A l'origine du roman noir ?

Didier LAMAISON et SOPHOCLE : Oedipe Roi roman suivi de Oedipe roi tragédie.

Oedipe fuit les oracles qui ont prédit qu'il tuerait son père et partagerait la couche de sa mère. Aux portes de la ville de Thèbes, il se mesure intellectuellement au Sphinx et déjoue les pièges, les devinettes que celui-ci lui pose.

Oedipe en reconnaissance est acclamé et nommé roi de Thèbes. Cependant la menace des oracles pèse toujours sur sa tête et, peut-être pour conjurer le sort, il se lance dans une enquête, tentant de comprendre pourquoi et comment est mort le roi Laïos, ex-souverain de Thèbes, dont il a épousé la veuve, la reine Jocaste.

 

Tout le monde connait le mythe d'Oedipe, et la psychanalyse freudienne qui a été développée à partir d'une histoire relatée par Sophocle. Mais qui aurait pu penser que ce mythe, étudié au collège, entrerait un jour à la Série Noire dans une nouvelle traduction, ou adaptation.

Il est vrai que cette histoire comporte de nombreux thèmes propices au roman noir par excellence. Et, dépoussiérée, elle devient d'une actualité romanesque forte. Il aurait suffit de changer les noms des personnages, les lieux, l'époque, et tout cela semblerait nouveau.

Comme quoi, rien ne se perd, rien ne se crée, tout se transforme comme l'affirmait Lavoisier, une maxime qui n'est que la paraphrase du philosophe grec présocratique Anaxagore : Rien ne naît ni ne périt, mais des choses déjà existantes se combinent, puis se séparent de nouveau.
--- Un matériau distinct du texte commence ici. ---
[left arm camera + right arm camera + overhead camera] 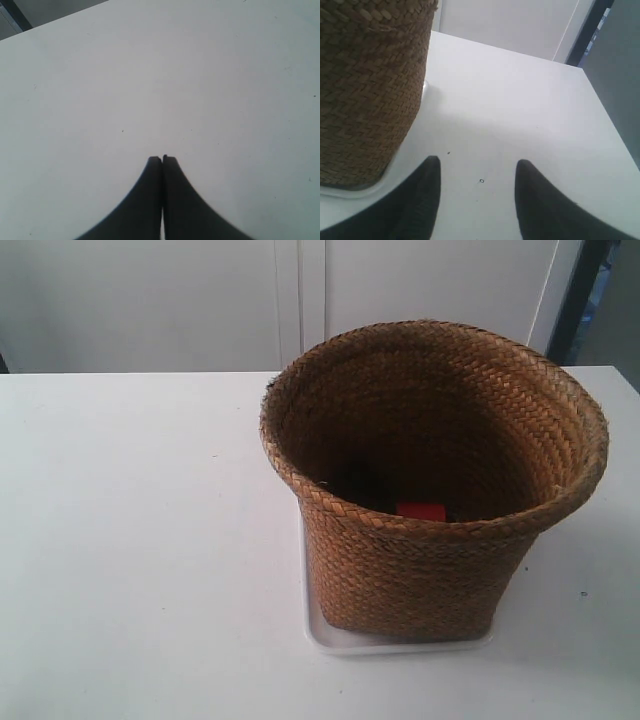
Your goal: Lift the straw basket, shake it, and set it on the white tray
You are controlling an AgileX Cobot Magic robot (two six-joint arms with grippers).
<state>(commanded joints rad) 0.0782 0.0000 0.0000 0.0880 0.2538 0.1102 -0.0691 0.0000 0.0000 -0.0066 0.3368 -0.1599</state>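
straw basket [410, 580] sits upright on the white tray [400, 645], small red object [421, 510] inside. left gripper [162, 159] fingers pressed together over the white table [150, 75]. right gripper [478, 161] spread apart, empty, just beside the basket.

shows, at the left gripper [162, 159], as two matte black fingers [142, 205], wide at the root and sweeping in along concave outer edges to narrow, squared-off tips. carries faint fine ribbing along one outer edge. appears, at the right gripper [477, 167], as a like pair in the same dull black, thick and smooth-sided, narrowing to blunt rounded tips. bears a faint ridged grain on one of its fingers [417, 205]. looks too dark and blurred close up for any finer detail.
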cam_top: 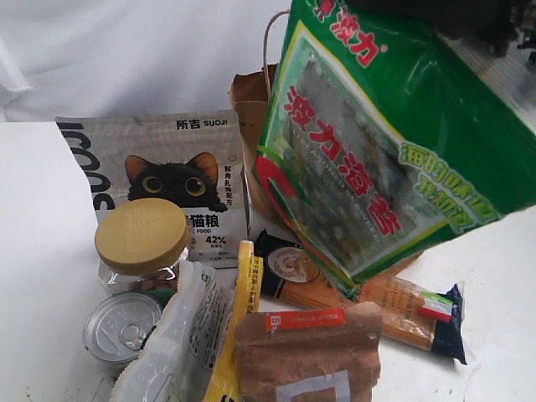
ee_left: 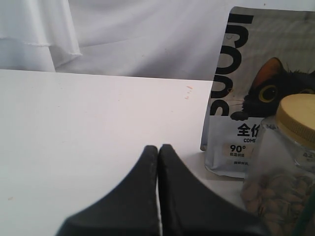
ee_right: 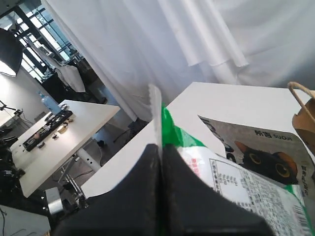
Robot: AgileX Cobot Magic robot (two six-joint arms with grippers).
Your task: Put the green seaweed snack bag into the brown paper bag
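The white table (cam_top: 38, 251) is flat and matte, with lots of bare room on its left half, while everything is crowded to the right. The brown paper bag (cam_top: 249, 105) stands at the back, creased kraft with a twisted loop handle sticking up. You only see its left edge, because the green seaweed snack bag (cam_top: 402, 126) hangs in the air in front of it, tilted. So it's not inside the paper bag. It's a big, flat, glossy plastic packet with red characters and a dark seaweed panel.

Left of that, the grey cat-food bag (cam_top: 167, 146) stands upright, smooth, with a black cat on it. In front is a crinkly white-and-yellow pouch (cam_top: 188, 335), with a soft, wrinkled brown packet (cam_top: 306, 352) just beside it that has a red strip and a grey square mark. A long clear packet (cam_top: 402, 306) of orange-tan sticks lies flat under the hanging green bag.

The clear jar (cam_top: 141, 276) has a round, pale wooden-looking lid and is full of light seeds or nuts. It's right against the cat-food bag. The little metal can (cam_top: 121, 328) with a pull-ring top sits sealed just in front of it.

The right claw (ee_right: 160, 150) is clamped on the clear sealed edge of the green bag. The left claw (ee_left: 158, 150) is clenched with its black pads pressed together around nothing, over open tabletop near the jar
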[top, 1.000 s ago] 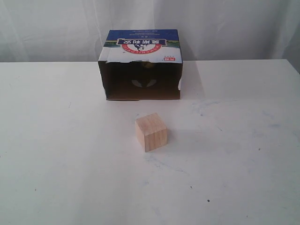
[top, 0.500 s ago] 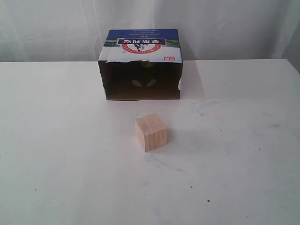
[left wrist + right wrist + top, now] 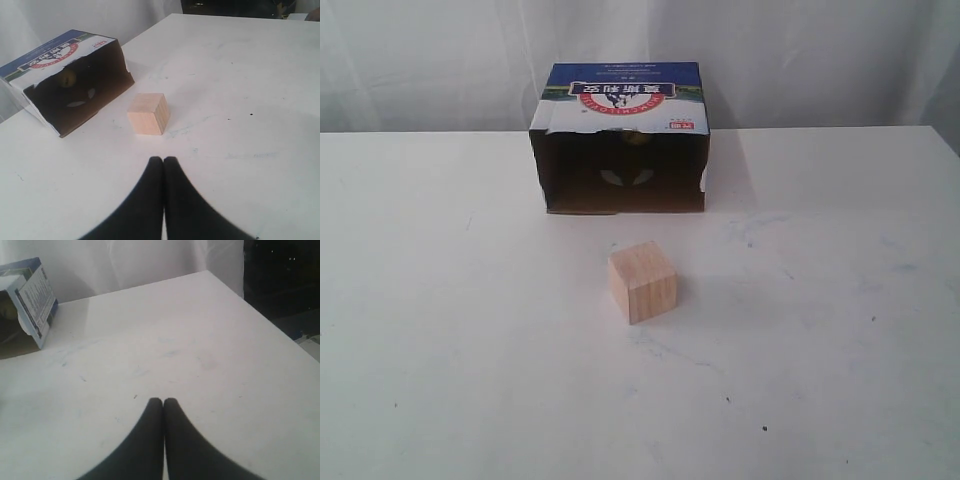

Première édition Série Noire N°2355. Parution 6 septembre 1994. 160 pages.

Première édition Série Noire N°2355. Parution 6 septembre 1994. 160 pages.

Didier LAMAISON et SOPHOCLE : Oedipe Roi roman suivi de Oedipe roi tragédie. Roman d'après la tragédie et traduction inédite du grec ancien, annotations et présentation par Didier Lamaison. Nouvelle édition Folio Policier n°401. Parution le 18 mai 2017. 288 pages.